The Jamie Drake Equation
I came to this book with high expectations as I am a big fan of Christopher Edge, having loved the Twelve Minutes to Midnight series. I was not sure what to expect, and in fact my 10 year old stole the book away and read it before I did. In one sitting! I was surprised by how quickly I was sucked into the story. The text is slightly larger on the page and I got through quite a large chunk very quickly. Having worked in a school and having two school aged children, I found myself easily picturing the scenes as they look place. The story, as well as being engaging, had nice added scientific detail, which I appreciated. The family drama twist to the story came as more of a surprise to me than the space mission plot twist, but that could be because I've watched too much Doctor Who! There was sufficient peril to the story to grip you, but not so much that it would put off younger readers. Although my seven year old would probably not chose to pick up this book to read, I feel sure she would enjoy it, and I could see this being an excellent story to be read aloud in class to children as young as Year 3. The story moves at a good pace, there are interesting and some mysterious characters, and although there is an alien in the plot, somehow it does not feel too far fetched! I'm not quite sure how. In fact I found the alien a more believable character than the Grandad! Chrisopher Edge has worked as a teacher and some of the references in his book make his teaching experience clear. There are lots of things that could be taken from the story that are staples of the classroom - designing your own alien etc. I can see how it would be easy to link the book to a space theme / topic in primary school but the family element also adds a nice PHSE twist to it.

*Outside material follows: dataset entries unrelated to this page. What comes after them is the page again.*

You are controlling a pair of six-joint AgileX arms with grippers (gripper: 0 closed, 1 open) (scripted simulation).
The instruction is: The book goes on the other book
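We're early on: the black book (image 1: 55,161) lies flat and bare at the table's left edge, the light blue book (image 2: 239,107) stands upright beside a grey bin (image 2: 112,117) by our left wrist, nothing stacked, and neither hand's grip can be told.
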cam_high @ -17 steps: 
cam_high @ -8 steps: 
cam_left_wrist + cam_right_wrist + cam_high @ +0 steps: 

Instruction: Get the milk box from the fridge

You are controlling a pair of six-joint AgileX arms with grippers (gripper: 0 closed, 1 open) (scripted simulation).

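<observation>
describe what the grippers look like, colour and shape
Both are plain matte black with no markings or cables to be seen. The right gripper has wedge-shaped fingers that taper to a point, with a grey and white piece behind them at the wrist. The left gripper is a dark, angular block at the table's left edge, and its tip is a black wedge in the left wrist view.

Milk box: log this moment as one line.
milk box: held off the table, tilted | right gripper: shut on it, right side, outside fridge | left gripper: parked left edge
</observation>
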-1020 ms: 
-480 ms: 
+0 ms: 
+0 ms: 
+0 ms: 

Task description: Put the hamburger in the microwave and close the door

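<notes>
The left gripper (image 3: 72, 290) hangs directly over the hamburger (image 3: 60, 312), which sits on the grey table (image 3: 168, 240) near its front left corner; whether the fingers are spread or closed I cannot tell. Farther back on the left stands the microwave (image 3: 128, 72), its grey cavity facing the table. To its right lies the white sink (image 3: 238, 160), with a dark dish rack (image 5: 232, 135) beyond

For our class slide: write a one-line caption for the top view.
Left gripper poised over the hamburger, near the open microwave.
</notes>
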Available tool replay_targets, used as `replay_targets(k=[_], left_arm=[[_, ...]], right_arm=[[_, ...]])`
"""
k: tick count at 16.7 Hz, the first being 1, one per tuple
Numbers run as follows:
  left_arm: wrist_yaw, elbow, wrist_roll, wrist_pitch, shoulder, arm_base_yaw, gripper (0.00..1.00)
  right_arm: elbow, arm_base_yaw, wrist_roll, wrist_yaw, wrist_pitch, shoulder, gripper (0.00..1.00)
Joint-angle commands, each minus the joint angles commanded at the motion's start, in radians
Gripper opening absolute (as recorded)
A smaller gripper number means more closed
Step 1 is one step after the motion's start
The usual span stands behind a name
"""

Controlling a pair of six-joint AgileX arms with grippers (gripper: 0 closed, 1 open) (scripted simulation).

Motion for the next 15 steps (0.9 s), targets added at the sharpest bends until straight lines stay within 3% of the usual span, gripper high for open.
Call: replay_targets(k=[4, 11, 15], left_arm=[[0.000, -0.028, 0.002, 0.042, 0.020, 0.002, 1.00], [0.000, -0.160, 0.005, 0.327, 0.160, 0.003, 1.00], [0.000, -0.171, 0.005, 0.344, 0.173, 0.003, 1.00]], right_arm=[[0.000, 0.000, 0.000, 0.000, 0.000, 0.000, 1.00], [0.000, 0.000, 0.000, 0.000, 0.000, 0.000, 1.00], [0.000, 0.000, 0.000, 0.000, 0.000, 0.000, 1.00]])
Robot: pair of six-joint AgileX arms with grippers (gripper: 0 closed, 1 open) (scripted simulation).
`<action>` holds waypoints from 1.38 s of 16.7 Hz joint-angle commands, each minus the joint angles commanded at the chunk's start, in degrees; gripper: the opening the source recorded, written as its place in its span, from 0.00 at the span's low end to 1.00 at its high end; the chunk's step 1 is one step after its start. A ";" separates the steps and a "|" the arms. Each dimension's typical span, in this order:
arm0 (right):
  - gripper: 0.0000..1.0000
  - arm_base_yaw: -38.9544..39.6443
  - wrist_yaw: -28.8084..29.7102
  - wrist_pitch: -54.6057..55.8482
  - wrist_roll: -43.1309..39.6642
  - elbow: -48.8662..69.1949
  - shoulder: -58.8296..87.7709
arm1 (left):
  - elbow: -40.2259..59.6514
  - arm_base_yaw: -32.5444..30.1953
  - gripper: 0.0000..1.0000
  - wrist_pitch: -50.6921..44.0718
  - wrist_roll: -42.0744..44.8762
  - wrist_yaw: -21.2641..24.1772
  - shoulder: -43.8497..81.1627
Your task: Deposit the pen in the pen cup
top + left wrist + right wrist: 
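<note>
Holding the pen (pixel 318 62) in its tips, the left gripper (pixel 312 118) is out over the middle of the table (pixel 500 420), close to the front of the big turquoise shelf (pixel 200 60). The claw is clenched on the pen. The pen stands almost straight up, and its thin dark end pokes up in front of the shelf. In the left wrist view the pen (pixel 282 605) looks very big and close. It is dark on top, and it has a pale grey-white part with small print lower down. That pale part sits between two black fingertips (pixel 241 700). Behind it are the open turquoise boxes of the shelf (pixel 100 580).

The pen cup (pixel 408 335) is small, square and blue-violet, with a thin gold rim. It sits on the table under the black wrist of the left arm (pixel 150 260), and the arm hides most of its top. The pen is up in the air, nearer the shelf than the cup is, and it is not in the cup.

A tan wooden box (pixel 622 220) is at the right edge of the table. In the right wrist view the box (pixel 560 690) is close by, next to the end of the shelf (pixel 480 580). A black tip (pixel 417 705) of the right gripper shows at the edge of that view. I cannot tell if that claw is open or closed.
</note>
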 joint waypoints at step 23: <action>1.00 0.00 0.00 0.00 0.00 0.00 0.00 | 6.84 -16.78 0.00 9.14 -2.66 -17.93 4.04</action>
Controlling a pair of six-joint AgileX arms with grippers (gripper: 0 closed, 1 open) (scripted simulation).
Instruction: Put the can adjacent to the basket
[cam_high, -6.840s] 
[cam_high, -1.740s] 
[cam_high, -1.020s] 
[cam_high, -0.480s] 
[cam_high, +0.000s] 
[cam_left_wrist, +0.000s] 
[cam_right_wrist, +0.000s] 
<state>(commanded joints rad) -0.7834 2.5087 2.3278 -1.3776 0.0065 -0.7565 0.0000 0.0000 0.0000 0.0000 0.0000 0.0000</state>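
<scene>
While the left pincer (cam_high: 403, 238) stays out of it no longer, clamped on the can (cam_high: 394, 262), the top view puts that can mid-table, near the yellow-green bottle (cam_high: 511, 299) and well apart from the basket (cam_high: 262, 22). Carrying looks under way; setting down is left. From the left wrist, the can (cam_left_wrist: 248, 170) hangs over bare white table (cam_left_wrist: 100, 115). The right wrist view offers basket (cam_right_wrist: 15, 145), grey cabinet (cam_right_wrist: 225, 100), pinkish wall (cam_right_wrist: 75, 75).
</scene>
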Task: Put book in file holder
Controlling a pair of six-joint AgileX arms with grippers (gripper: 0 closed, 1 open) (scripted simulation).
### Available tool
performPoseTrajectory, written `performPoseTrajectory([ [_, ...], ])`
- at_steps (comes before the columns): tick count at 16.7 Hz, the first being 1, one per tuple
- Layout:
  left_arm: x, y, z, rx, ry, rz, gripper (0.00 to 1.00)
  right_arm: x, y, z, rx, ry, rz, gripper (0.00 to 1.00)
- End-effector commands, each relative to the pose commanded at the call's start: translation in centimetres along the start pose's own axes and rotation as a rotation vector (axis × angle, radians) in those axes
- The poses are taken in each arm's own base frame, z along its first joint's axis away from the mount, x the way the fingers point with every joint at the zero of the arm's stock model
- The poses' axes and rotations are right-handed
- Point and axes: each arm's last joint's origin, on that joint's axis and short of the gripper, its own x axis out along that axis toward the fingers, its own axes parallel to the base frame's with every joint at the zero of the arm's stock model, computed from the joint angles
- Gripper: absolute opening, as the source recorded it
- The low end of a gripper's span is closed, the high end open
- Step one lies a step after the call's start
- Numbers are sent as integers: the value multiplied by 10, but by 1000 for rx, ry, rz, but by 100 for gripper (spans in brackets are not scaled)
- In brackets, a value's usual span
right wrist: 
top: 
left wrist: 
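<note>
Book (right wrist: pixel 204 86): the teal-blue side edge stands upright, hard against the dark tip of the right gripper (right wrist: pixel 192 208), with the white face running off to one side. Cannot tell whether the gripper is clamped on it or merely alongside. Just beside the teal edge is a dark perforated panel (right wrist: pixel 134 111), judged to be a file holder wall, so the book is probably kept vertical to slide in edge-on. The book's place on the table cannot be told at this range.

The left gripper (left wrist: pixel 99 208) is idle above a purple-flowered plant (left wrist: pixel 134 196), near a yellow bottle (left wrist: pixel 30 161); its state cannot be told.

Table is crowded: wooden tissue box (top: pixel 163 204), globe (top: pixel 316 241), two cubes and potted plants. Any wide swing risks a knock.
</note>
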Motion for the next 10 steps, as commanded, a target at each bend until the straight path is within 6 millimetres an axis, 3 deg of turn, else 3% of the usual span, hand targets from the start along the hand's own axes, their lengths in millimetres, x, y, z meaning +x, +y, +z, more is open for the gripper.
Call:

Reviewed by: Alison Urquhart
The Jamie Drake Equation
Jamie Drake's dad is famous. He's an astronaut, and he's currently orbiting the earth on the International Space Station, about 400kms above the planet's surface. Soon he will launch a series of tiny interstellar probes, which will search the galaxy for signs of alien life. What could possibly go wrong? Back on earth, Jamie misses his dad. Not only is he not around to help Jamie prepare for his algebra test, but he'll also be missing Jamie's 11th birthday. While his dad is in space, Jamie, his younger sister and his artist mother are living with his ex-rocker grandfather. To get away from the noise and chaos of his home life, Jamie goes for a walk and finds himself at a seemingly abandoned observatory. That's when things start to get weird. Despite having a very contemporary setting (smartphones, laptops and Skype are all key plot elements) I had a strong sense of nostalgia while reading The Jamie Drake Equation. This family drama/sci-fi-from-a-child's-eye-view story reminded me of classics from my own childhood - especially Chocky by John Wyndham and the film E.T. There is some real science and maths in here, too (Fibonacci sequence, golden ratio, how astronauts got to the toilet) as well as some big sci-fi ideas. It also addresses themes of responsibility, parental fallibility, family cohesion and growing up. The Jamie Drake Equation could be enjoyed by readers who like tales of science fiction, space travel, aliens, maths, defunct heavy metal bands called Death Panda, science and family drama, probably in the 9-12 age range.